I must admit my love for noodle of all kinds has no bound. Beside my obvious bias preference for rice noodle, I willingly try and savor any other types of noodles, which of course include pasta… Thus, seeing Meeta of What´s for lunch honey´s post on Chinese Vegetable Noodle, I couldn´t resist but decided to make some for lunch!
The noodle dish I chose to make is Mee Goreng – an Asian classic. I had the chance to try some in
Note that I used Chinese thin noodle. For a more authentic version, use the thicker Hokkien Noodle.
Recipe adapted from “Savoring Southeast Asia“
300g Hokkien Noodle or Chinese Egg Noodle
3 tbsp og vegetable oil, or as required
1/2 tsp salt
3 cloves garlic, chopped
60g bonless, skinless chicken breast or thigh, cut into 6mm pieces
125g large shrimps, peeled and deveined
1 cuo (90g) shredded cabbage
3 pieces of deep-fried tofu, each about 4cm square. Cut into 6mm thick. (Available from Asian shops)
1 tablespoon sambal ulek
2 tablespoons tomato sauce (ketchup)
1 tablespoon sweet soya sauce (kecap manis), or to taste
1 tablespoon lightt soya sauce , or to taste
1 potato, boiled or microwaved, peeled, cooled, and cut into 12-mm cubes
125 g bean sprouts (I omited this)
1 firm tomatoes, cut into 12-mm cubes
2 spring onions, cut into 2.5cm length
1 cumcumber, peeled and thinly sliced
fried shallot (available readily fried at Asian shops)
2 lemons, cut into wedges
1. Prepare noodle according to package directions, keep warm.
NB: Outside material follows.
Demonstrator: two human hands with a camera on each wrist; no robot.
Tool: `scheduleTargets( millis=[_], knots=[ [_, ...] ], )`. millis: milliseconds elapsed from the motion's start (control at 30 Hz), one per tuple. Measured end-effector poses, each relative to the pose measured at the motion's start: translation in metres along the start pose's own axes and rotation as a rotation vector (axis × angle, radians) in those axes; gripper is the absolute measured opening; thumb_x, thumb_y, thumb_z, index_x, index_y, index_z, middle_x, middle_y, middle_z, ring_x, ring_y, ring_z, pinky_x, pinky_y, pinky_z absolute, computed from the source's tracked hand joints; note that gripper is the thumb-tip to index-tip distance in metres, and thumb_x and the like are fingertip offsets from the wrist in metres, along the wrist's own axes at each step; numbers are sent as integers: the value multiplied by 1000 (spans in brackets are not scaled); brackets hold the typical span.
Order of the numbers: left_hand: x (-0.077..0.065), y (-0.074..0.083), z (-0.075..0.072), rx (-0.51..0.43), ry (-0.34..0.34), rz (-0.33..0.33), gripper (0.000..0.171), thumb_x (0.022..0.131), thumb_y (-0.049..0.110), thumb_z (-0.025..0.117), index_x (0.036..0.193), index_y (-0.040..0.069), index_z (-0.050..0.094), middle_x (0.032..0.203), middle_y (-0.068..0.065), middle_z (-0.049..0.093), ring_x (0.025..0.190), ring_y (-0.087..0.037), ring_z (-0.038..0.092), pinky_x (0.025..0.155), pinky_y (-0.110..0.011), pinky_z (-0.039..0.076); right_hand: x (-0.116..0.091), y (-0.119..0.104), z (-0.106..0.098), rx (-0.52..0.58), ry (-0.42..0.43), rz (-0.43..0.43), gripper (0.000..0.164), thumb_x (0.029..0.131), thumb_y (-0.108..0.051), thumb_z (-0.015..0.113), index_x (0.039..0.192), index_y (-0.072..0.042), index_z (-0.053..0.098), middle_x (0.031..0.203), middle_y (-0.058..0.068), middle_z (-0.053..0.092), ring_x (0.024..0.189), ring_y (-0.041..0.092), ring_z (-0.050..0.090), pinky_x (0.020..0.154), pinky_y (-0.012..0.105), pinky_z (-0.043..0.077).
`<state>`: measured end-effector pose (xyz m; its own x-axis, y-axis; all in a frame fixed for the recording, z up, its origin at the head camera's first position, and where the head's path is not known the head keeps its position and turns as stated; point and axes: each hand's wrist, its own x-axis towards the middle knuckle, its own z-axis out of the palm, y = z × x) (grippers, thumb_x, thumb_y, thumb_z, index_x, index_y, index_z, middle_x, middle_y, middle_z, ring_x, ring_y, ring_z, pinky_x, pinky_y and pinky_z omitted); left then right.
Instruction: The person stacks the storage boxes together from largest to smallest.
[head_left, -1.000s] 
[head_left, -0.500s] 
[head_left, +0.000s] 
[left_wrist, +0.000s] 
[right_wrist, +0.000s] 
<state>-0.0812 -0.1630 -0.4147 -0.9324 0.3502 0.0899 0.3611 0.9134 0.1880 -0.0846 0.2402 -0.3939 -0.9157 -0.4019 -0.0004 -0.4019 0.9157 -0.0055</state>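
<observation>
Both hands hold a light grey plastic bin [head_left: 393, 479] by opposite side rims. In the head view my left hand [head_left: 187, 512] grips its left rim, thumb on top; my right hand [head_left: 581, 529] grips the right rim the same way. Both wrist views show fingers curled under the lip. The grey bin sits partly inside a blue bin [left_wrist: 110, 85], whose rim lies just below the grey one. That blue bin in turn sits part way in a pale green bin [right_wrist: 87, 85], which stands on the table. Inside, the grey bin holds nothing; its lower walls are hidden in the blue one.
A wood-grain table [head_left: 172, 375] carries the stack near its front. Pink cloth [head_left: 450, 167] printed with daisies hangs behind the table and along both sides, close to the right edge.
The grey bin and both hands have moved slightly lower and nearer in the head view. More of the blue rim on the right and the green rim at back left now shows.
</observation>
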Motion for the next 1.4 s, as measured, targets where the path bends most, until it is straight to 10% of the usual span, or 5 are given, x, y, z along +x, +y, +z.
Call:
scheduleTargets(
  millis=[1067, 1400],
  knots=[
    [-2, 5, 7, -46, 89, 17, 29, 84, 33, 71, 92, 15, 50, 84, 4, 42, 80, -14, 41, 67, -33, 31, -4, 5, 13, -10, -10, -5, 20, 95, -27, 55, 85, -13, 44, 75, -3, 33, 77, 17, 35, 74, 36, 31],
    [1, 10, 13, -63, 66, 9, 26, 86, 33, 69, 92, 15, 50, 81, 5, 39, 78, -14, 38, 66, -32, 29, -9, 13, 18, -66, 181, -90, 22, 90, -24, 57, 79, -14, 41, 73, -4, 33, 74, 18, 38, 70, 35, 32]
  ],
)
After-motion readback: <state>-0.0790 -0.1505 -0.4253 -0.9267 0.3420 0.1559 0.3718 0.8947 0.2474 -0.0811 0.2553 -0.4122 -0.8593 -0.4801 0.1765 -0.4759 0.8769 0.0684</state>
2. Place wok over medium high heat. When the pan is hot, add oil, salt and garlic. Stir-fry for about 1 min, or until fragrant.
3. Add the chicken to the wok, stir-fry until the chicken pieces are firm. about 2 mins.
4. Crack the eggs into the wok. Use the head of the spatula to gently break up the yolk. Do NOT beat! Let the egg fry until set, about 1 min. Then, add the shrimp, stir-fry until the shrimp turned orange-pink, about 2 mins.
5. Raise the heat to high, add cabbage, fried tofu, noodles. Toss gently to mix. Add sambal olek, ketchup & the two soy sauces. Mix to coat evenly. Add tomatoes, potatoes, bean sprouts & spring onions. Stir-fry to mix. Adjust seasoning with sweet and light soy sauce. Transfer the noodle to a platter.
6. Garnish with the cumcuber, fried shallots and lemon wedges. Serve immediately.